--- Raw data ---

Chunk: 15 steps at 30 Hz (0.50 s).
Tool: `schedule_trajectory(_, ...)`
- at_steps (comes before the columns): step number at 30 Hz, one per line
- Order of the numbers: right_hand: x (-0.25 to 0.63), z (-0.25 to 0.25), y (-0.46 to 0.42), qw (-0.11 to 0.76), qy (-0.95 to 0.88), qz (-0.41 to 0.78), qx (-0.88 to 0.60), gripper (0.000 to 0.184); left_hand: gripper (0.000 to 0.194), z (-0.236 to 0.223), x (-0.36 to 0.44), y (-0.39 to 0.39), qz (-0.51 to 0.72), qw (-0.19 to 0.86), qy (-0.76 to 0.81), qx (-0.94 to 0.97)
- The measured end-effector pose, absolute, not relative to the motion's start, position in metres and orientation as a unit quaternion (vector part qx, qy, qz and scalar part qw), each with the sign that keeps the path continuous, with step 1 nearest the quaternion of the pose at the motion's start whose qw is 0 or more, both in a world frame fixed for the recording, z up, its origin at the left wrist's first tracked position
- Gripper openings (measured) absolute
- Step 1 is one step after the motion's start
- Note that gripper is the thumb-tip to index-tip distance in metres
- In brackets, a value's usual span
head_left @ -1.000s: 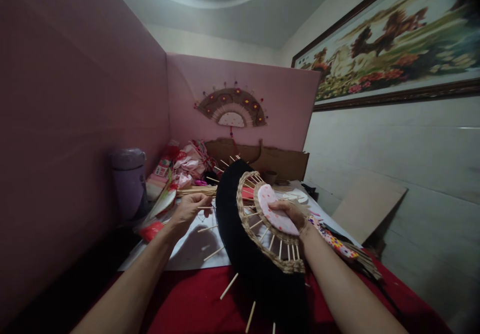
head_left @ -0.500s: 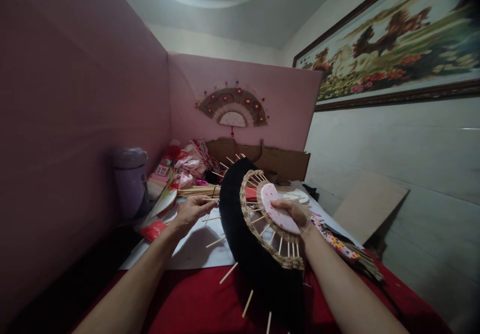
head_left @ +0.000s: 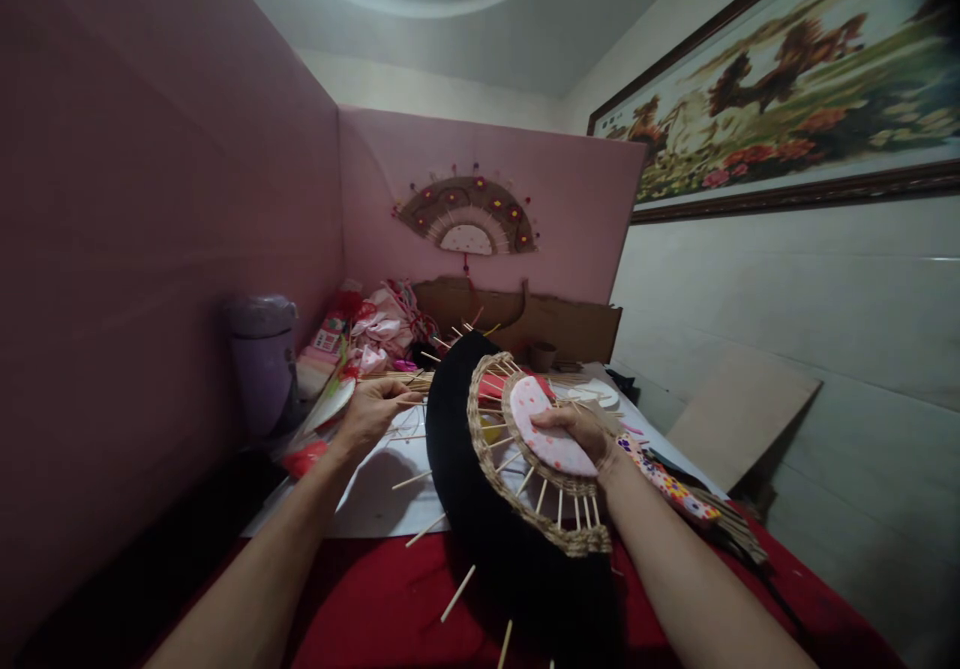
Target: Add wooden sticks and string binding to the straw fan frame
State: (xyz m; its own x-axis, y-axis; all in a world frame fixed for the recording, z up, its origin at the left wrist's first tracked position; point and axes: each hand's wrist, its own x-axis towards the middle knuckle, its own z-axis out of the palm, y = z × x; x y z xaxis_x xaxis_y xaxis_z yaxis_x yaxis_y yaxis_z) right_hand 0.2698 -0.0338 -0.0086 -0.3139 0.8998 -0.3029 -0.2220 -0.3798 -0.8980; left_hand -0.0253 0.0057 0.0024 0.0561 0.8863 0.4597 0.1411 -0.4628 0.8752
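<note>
A half-round craft fan (head_left: 480,479) is tilted up in front of me, with a black outer band, braided straw-coloured cord and thin wooden sticks sticking out past its rim. My right hand (head_left: 574,429) grips its pink dotted centre pad (head_left: 555,439), thumb on the front and fingers hidden behind. At the fan's left rim, my left hand (head_left: 379,411) is closed in a pinch on the end of one wooden stick (head_left: 411,403). Whether a fine thread is also between those fingertips is too small to tell.
A white sheet (head_left: 375,509) lies on the red tablecloth (head_left: 360,599). A purple bottle (head_left: 262,364) and pink fabric (head_left: 382,329) stand at the left back. A finished fan (head_left: 466,214) hangs on the pink panel. Flowered cloth strips (head_left: 667,479) lie beside my right forearm.
The fan first swung slightly right and up, then came back left and a little lower. My left hand stayed at its rim, fingers pinched. My right hand kept its grip on the pad.
</note>
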Motion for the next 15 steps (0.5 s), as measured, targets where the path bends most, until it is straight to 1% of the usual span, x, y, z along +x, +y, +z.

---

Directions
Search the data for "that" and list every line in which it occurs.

Solution for this task
- The measured end-effector pose, absolute, not relative to the motion's start, position in metres and orientation as a unit quaternion (vector part qx, qy, qz and scalar part qw), each with the sign that keeps the path continuous, with step 1 nearest the quaternion of the pose at the motion's start whose qw is 0 or more, both in a world frame fixed for the recording, z up, its origin at the left wrist's first tracked position
- Note that gripper is the thumb-tip to index-tip distance in metres

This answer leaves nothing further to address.